Making Sense of Sense: Bringing Psycholinguistics and Computational Linguistics Together

http://www.cs.vassar.edu/~ide/EACL06WS/

In Trento, Italy with EACL 2006

One of the most critical problems in word disambiguation research is determining the sense distinctions that are required or meaningful for natural language processing applications. In recent years, computational linguistics have typically taken a practical approach to the problem, including the use of pre-defined sense inventories in WordNet and other lexical resources, exploration of clustering and similar techniques to identify associated word occurrences that can be regarded as representing a unique sense, and definition of relevant sense distinctions by examining cross-lingual lexicalization of ambiguous words.
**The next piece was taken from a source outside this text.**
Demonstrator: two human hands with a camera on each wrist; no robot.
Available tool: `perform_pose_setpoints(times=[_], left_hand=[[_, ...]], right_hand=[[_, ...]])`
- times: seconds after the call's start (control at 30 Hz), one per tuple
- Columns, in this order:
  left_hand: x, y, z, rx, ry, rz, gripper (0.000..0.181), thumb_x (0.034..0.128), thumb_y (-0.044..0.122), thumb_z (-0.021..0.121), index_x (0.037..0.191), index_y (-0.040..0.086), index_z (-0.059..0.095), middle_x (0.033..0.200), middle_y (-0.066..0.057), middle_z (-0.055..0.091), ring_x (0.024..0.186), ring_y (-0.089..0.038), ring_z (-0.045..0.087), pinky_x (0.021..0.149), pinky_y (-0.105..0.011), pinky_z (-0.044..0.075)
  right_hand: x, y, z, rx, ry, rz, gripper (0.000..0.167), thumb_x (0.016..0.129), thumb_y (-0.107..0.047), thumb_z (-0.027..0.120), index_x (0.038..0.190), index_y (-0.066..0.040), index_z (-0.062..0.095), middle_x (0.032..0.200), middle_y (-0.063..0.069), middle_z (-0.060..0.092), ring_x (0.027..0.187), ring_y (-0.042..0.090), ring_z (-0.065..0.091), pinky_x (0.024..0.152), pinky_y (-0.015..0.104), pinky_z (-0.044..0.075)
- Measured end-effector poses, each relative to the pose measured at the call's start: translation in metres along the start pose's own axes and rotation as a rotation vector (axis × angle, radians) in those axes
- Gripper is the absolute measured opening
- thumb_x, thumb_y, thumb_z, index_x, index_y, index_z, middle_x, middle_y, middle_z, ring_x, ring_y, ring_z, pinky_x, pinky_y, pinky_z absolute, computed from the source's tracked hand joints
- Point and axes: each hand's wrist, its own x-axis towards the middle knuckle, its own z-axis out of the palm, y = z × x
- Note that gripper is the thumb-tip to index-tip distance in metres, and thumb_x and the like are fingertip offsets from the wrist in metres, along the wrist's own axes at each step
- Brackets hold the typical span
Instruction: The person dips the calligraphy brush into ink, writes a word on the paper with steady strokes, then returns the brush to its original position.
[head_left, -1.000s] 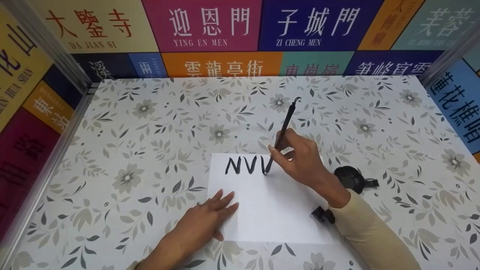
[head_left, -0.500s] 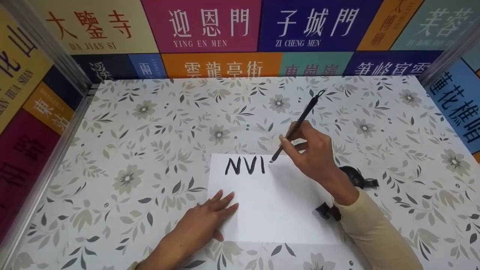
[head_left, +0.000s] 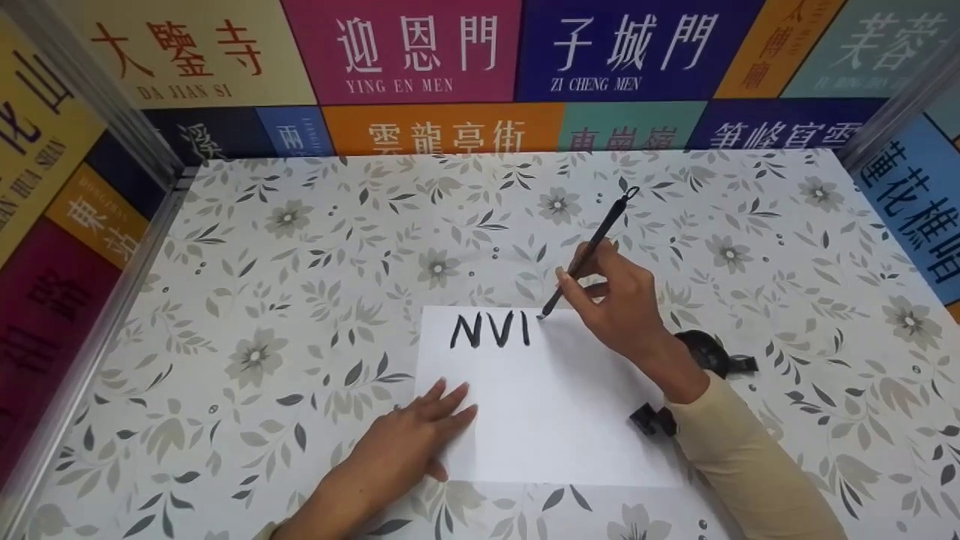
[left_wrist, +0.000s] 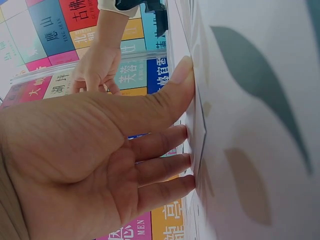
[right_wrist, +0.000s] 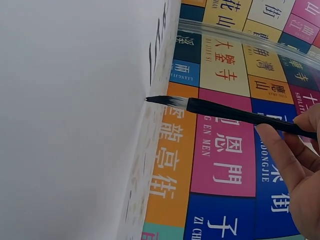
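Right hand [head_left: 619, 300] is clamped on the brush [head_left: 592, 244], thumb & fingertips pinching its thin black shaft abt. midway. Shaft leans away to the upper right and finishes in a small loop; the bristles [right_wrist: 167, 101] are dark, tapered, w/ a pale band near the shaft. Their tip is at the paper [head_left: 570, 420], just inside its top edge, to the right of black letters [head_left: 491, 330] "NVI"; I cannot tell if it touches. Left hand [head_left: 409, 442] lies w/ fingers stretched & a bit apart, tips on the paper near its left edge. Paper is white, smooth, rectangular, w/ a wide blank part under the letters. Tablecloth [head_left: 360, 247] has a grey leaf-and-flower print and gives much room btw. paper and the coloured panels [head_left: 420, 52]. Right side is tighter: a round black dish [head_left: 703, 351] sits just beside the wrist, partly hidden.
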Motion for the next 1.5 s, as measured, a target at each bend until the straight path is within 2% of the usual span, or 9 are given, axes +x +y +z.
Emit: perform_pose_setpoints(times=[0.4, 0.83, 1.3, 1.5], left_hand=[[0.0008, 0.0002, 0.0004, 0.002, -0.007, -0.011, 0.079, 0.0644, 0.032, 0.073, 0.138, 0.012, 0.052, 0.149, -0.007, 0.038, 0.136, -0.03, 0.035, 0.089, -0.057, 0.046], [0.001, -0.0011, 0.0019, 0.022, 0.027, 0.032, 0.079, 0.0618, 0.03, 0.076, 0.136, 0.01, 0.055, 0.147, -0.009, 0.042, 0.133, -0.031, 0.039, 0.086, -0.05, 0.049], [0.0002, -0.0006, 0.0003, 0.016, 0.005, 0.01, 0.08, 0.0634, 0.031, 0.075, 0.138, 0.012, 0.053, 0.148, -0.007, 0.039, 0.135, -0.03, 0.037, 0.088, -0.054, 0.047], [0.0009, -0.0006, 0.0007, 0.016, 0.007, 0.01, 0.079, 0.0633, 0.031, 0.075, 0.137, 0.012, 0.053, 0.148, -0.007, 0.039, 0.135, -0.03, 0.037, 0.087, -0.054, 0.048]], right_hand=[[-0.0015, -0.0002, 0.0001, 0.035, -0.044, 0.003, 0.021, 0.082, -0.002, 0.071, 0.095, 0.003, 0.055, 0.079, 0.007, 0.065, 0.072, 0.015, 0.068, 0.052, 0.024, 0.054], [-0.0001, -0.0041, -0.0021, 0.062, -0.103, 0.02, 0.019, 0.083, -0.001, 0.07, 0.093, 0.003, 0.054, 0.077, 0.007, 0.066, 0.071, 0.015, 0.068, 0.051, 0.024, 0.054], [0.0011, -0.0048, -0.0054, 0.077, -0.145, 0.011, 0.019, 0.082, 0.001, 0.069, 0.094, 0.003, 0.055, 0.075, 0.004, 0.066, 0.067, 0.013, 0.067, 0.05, 0.019, 0.052], [0.0007, -0.005, -0.0061, 0.073, -0.166, 0.0, 0.018, 0.082, 0.001, 0.068, 0.094, 0.002, 0.055, 0.075, 0.005, 0.065, 0.066, 0.014, 0.067, 0.048, 0.022, 0.053]])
Although research on lexical ambiguity has a long history in the field of psycholinguistics, work in this area is rarely considered in debates concerned with identifying relevant sense distinctions for NLP. Recent research in the field of psycholinguistics may offer significant insight into the sense distinctions that humans readily recognize. In addition, psycholinguistics research has much to say about the ways in which humans process ambiguous words and sentences, which can in turn shed some light on computational approaches to lexical disambiguation.

The goal of this workshop is to bring together computational linguists and psycholinguists in order to bring the work in each field to bear on the question of sense distinction.